There are lots of William Boyd’s trademark themes in Ordinary Thunderstorms and the sentences are as dense as ever.
Adam Kindred’s life is turned upside-down on the day he takes an interview for a prestigious post at Imperial College in his field of climatology. He bumps into a doctor who works in the field of medical research and when the doctor leaves behind a set of scientific documents relating Kindred does the right thing and does his best to return them.
The next time Kindred sees the doctor, it’s in his apartment and he happens to be wearing a knife in the middle of his chest.
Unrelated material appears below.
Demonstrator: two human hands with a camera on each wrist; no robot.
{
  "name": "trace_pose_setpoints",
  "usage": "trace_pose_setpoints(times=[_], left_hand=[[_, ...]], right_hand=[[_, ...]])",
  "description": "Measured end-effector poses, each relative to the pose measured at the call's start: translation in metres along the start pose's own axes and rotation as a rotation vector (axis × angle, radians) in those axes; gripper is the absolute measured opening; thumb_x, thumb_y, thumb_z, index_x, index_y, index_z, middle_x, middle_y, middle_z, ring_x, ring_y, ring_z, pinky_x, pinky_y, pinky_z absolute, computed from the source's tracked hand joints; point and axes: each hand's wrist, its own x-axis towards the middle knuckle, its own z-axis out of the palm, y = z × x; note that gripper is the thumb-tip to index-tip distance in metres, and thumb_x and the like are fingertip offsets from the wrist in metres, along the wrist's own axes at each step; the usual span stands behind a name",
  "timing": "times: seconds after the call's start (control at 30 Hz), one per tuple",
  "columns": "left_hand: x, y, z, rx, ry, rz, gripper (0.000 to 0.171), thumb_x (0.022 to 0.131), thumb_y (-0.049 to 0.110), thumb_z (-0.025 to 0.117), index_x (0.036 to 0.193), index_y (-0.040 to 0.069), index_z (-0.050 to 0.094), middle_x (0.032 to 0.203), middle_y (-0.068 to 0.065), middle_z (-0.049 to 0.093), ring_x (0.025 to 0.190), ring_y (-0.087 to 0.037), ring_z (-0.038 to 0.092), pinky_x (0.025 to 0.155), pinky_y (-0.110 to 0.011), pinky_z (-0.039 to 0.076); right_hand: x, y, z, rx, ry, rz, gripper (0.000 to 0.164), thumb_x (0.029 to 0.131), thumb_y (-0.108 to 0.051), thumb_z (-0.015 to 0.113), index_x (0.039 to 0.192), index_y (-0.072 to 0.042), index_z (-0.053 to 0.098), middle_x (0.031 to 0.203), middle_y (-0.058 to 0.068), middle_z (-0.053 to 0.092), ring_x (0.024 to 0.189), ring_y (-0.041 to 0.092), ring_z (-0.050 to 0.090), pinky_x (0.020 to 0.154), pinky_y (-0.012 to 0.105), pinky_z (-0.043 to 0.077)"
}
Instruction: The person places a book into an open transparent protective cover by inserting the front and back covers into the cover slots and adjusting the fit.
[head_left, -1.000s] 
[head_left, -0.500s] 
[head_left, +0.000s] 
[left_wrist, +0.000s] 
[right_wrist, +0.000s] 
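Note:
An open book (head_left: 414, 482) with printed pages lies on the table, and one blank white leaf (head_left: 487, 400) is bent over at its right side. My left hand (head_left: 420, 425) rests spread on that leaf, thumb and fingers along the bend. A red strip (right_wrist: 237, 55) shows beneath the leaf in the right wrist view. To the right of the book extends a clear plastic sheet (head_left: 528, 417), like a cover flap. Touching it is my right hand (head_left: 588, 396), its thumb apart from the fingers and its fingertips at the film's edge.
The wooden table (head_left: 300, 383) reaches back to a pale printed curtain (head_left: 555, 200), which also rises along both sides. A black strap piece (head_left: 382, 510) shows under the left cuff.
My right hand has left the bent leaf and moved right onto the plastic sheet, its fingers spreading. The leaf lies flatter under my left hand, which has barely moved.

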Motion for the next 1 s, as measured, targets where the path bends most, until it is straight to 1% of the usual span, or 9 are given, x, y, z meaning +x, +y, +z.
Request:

Kindred removes the knife with fatal consequences and leaves the building, knowing that the file he’s carrying holds some great significance.
There’s a Thirty-Nine Steps feel to this section and it’s expertly handled.
The feel soon turns to something akin to Robinson Crusoe when Kindred is forced into hiding and chooses a small triangle of land on the banks of the Thames at Chelsea. From this triangle, he sets out on a new mission to survive the elements as well as to avoid the police who are looking for him and the murderers who want him dealt with.
At this point the book changes pace and becomes a slowly unfolding adventure.
We visit a grim building estate, a fancy boardroom, the boat that is home to policewoman Rita Nashe and the brilliantly constructed Church Of John Christ. Each strand of the story is superbly written to form a substantial whole.
Boyd seems to have so many ideas to explore that the book is jam-packed with interesting and original tangents. What this meant for me was that I felt the pace became a lot slower than I wanted, particularly when things were heading to their close.
I cared enough and was curious enough about the characters to have a strong desire to find out their fates. On the final straight, however, I’d have been happier with more of a sprint finish than a help-me-get-to-the-finish-line struggle. I’d almost lost my appetite by the climax, which is a shame.
A big fan of Mr Boyd’s books, I did enjoy this. Unlike the other books of his I’ve read, this one wasn’t quite a triumph.